State Estimation

Every controller so far has been allowed to read the full state x and feed back u = -Kx. Real hardware is not so lucky: a sensor returns a few noisy numbers, not the whole state. A pendulum cart might measure the cart position but not the pole's angular velocity; a satellite reads a star tracker, not its full attitude and rate. We see a measurement

y = Cx + (\text{noise}),

where C picks out (a combination of) the states we can actually sense. Before we can use the feedback law u = -Kx we must first reconstruct x from this partial, noisy stream.

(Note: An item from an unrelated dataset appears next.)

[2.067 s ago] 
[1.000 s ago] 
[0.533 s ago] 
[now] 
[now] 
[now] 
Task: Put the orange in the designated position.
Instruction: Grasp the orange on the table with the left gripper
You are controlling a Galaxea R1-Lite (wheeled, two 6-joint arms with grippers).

That is the job of a state estimator, and the cleanest one is the Luenberger observer.

The naive idea, and why it fails

The first instinct is to run a copy of the model in software. We know the dynamics \dot{x} = Ax + Bu and we know the input u we are applying, so simulate

\dot{\hat{x}} = A\hat{x} + Bu

and call \hat{x} our estimate. Define the estimation error e = x - \hat{x}. Subtracting the two equations,

\dot{e} = \dot{x} - \dot{\hat{x}} = (Ax + Bu) - (A\hat{x} + Bu) = A e.

The error obeys the open-loop dynamics \dot{e} = Ae. If A has any unstable eigenvalue — exactly the case for the inverted pendulum — the error grows, and a wrong initial guess \hat{x}(0) never recovers. The open-loop copy ignores the one thing that carries fresh information: the measurement.

The Luenberger observer

Fix it by correcting the copy with the measurement. Our model predicts the output \hat{y} = C\hat{x}; the sensor reports y = Cx. Their difference, the residual (or innovation)

r = y - C\hat{x},

is everything the measurement knows that the model does not. Feed it back through an observer gain L:

\dot{\hat{x}} = A\hat{x} + Bu + L\big(y - C\hat{x}\big).

When the estimate is perfect the residual is zero and the observer reduces to the plain model copy; when the estimate is wrong the residual nudges \hat{x} back toward the truth. Now redo the error subtraction.

Step 1 — subtract the observer from the true dynamics. With y = Cx,

\dot{e} = \dot{x} - \dot{\hat{x}} = \big(Ax + Bu\big) - \big(A\hat{x} + Bu + L(Cx - C\hat{x})\big).

Step 2 — cancel the common input and collect. The Bu terms cancel exactly (the observer is driven by the same u), and grouping the rest in x - \hat{x} = e,

\dot{e} = A(x - \hat{x}) - LC(x - \hat{x}) = (A - LC)\,e.

Step 3 — read off the error dynamics. The estimation error is governed by

\boxed{\;\dot{e} = (A - LC)\,e.\;}

We no longer suffer the bare A. The matrix A - LC is ours to shape: choose the observer gain L so that every eigenvalue of A - LC sits in the left half-plane, and e(t) \to 0 — the estimate converges to the true state, no matter how wrong the initial guess. The farther left we place the eigenvalues, the faster the error decays.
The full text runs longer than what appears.